- **Aim of the exercise**: The whole of the data is to be reproduced exactly.

++++ Dataset section ++++

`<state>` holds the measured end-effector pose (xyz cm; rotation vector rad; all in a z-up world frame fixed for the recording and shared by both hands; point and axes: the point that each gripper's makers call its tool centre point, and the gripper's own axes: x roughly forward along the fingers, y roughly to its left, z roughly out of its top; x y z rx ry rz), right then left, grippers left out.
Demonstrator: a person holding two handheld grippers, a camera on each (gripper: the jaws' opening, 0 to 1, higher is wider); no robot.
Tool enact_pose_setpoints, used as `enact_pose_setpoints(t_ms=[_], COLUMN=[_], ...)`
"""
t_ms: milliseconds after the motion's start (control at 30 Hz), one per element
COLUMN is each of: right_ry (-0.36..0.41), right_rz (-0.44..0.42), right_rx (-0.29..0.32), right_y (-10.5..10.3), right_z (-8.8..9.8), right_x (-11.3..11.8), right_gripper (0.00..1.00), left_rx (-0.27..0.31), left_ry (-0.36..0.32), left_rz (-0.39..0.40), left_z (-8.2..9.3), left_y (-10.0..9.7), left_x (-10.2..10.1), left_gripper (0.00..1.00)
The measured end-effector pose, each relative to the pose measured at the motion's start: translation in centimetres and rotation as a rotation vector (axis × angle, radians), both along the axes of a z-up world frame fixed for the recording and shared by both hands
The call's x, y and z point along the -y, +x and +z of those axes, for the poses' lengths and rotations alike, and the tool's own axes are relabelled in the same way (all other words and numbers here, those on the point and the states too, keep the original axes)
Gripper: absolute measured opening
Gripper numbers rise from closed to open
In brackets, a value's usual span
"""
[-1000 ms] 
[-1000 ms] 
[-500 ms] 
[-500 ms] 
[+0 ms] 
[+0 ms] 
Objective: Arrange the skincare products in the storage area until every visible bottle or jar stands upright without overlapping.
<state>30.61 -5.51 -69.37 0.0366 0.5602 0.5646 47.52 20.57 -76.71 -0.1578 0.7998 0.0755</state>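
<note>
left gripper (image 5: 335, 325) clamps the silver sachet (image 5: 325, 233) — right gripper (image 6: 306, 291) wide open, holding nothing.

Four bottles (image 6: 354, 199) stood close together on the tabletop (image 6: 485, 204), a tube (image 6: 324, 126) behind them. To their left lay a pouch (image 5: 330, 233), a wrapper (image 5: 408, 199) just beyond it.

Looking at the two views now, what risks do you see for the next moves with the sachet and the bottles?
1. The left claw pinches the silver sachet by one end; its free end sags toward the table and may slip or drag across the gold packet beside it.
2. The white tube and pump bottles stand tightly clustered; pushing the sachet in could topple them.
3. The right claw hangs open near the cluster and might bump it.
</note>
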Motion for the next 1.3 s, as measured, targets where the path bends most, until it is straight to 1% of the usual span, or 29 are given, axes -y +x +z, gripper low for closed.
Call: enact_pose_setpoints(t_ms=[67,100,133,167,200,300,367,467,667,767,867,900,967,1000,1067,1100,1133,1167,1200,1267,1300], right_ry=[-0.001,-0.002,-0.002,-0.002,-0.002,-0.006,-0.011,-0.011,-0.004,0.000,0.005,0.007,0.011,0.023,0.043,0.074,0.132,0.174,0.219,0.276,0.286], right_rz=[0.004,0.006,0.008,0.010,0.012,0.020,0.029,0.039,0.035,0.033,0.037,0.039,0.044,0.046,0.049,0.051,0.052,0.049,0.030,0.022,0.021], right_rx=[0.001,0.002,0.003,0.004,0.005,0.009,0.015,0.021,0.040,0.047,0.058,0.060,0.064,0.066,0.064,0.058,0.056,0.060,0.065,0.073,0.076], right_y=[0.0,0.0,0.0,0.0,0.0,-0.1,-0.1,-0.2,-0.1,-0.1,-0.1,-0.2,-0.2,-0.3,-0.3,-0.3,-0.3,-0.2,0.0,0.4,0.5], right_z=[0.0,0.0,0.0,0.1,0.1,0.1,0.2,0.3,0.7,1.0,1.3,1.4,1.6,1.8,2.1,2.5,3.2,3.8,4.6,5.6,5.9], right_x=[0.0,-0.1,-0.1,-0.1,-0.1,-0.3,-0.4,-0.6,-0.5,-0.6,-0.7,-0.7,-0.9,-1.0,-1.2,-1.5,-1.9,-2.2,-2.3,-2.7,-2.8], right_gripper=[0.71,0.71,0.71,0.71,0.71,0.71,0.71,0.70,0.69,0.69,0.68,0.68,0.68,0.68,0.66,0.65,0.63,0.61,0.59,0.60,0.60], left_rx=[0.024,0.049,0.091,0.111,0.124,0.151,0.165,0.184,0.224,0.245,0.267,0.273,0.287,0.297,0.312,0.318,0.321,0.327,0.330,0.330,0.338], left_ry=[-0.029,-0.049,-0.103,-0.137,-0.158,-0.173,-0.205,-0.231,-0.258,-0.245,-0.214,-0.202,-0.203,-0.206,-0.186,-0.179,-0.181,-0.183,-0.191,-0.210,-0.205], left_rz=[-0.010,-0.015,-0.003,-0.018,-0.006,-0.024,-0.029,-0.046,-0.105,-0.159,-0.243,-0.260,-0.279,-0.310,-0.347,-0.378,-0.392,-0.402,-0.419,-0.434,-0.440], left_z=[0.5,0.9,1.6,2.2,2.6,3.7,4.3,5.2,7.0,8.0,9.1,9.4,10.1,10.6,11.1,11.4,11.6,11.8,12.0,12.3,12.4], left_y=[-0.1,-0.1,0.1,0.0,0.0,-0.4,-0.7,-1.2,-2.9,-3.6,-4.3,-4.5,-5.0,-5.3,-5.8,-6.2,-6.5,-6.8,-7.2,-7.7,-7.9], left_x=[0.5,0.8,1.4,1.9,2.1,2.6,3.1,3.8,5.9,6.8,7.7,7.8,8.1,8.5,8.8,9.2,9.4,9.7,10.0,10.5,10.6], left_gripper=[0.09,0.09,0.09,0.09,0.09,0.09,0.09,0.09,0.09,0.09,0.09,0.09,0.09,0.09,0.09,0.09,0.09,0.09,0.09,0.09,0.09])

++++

- **Your solution**:
`<state>` holds the measured end-effector pose (xyz cm; rotation vector rad; all in a z-up world frame fixed for the recording and shared by both hands; point and axes: the point that each gripper's makers call its tool centre point, and the gripper's own axes: x roughly forward along the fingers, y roughly to its left, z roughly out of its top; x y z rx ry rz), right then left, grippers left out.
Demonstrator: a person holding two handheld grippers, a camera on each (gripper: the jaws' opening, 0 to 1, higher is wider); no robot.
Tool enact_pose_setpoints, used as `enact_pose_setpoints(t_ms=[_], COLUMN=[_], ...)`
"""
t_ms: milliseconds after the motion's start (control at 30 Hz), one per element
COLUMN is each of: right_ry (-0.36..0.41), right_rz (-0.44..0.42), right_rx (-0.29..0.32), right_y (-10.5..10.3), right_z (-8.8..9.8), right_x (-11.3..11.8), right_gripper (0.00..1.00), left_rx (-0.27..0.31), left_ry (-0.36..0.32), left_rz (-0.39..0.40), left_z (-8.2..9.3), left_y (-10.0..9.7), left_x (-10.2..10.1), left_gripper (0.00..1.00)
The measured end-effector pose, each relative to the pose measured at the motion's start: translation in centimetres and rotation as a rotation vector (axis × angle, radians), both along the axes of a z-up world frame fixed for the recording and shared by both hands
The call's x, y and z point along the -y, +x and +z of those axes, for the poses' lengths and rotations alike, and the tool's own axes are relabelled in the same way (all other words and numbers here, those on the point and the states too, keep the original axes)
Gripper: absolute measured opening
Gripper numbers rise from closed to open
In brackets, a value's usual span
"""
[-1000 ms] 
[-1000 ms] 
[-500 ms] 
[-500 ms] 
[+0 ms] 
[+0 ms] 
Objective: Arrange the skincare products in the storage area until every visible bottle or jar stands upright without overlapping.
<state>30.61 -5.51 -69.37 0.0366 0.5602 0.5646 47.52 20.57 -76.71 -0.1578 0.7998 0.0755</state>
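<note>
left gripper (image 5: 335, 325) clamps the silver sachet (image 5: 325, 233) — right gripper (image 6: 306, 291) wide open, holding nothing.

Four bottles (image 6: 354, 199) stood close together on the tabletop (image 6: 485, 204), a tube (image 6: 324, 126) behind them. To their left lay a pouch (image 5: 330, 233), a wrapper (image 5: 408, 199) just beyond it.

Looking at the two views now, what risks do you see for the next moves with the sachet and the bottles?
1. The left claw pinches the silver sachet by one end; its free end sags toward the table and may slip or drag across the gold packet beside it.
2. The white tube and pump bottles stand tightly clustered; pushing the sachet in could topple them.
3. The right claw hangs open near the cluster and might bump it.
</note>
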Motion for the next 1.3 s, as measured, targets where the path bends most, until it is straight to 1% of the usual span, or 29 are given, axes -y +x +z, gripper low for closed.
Call: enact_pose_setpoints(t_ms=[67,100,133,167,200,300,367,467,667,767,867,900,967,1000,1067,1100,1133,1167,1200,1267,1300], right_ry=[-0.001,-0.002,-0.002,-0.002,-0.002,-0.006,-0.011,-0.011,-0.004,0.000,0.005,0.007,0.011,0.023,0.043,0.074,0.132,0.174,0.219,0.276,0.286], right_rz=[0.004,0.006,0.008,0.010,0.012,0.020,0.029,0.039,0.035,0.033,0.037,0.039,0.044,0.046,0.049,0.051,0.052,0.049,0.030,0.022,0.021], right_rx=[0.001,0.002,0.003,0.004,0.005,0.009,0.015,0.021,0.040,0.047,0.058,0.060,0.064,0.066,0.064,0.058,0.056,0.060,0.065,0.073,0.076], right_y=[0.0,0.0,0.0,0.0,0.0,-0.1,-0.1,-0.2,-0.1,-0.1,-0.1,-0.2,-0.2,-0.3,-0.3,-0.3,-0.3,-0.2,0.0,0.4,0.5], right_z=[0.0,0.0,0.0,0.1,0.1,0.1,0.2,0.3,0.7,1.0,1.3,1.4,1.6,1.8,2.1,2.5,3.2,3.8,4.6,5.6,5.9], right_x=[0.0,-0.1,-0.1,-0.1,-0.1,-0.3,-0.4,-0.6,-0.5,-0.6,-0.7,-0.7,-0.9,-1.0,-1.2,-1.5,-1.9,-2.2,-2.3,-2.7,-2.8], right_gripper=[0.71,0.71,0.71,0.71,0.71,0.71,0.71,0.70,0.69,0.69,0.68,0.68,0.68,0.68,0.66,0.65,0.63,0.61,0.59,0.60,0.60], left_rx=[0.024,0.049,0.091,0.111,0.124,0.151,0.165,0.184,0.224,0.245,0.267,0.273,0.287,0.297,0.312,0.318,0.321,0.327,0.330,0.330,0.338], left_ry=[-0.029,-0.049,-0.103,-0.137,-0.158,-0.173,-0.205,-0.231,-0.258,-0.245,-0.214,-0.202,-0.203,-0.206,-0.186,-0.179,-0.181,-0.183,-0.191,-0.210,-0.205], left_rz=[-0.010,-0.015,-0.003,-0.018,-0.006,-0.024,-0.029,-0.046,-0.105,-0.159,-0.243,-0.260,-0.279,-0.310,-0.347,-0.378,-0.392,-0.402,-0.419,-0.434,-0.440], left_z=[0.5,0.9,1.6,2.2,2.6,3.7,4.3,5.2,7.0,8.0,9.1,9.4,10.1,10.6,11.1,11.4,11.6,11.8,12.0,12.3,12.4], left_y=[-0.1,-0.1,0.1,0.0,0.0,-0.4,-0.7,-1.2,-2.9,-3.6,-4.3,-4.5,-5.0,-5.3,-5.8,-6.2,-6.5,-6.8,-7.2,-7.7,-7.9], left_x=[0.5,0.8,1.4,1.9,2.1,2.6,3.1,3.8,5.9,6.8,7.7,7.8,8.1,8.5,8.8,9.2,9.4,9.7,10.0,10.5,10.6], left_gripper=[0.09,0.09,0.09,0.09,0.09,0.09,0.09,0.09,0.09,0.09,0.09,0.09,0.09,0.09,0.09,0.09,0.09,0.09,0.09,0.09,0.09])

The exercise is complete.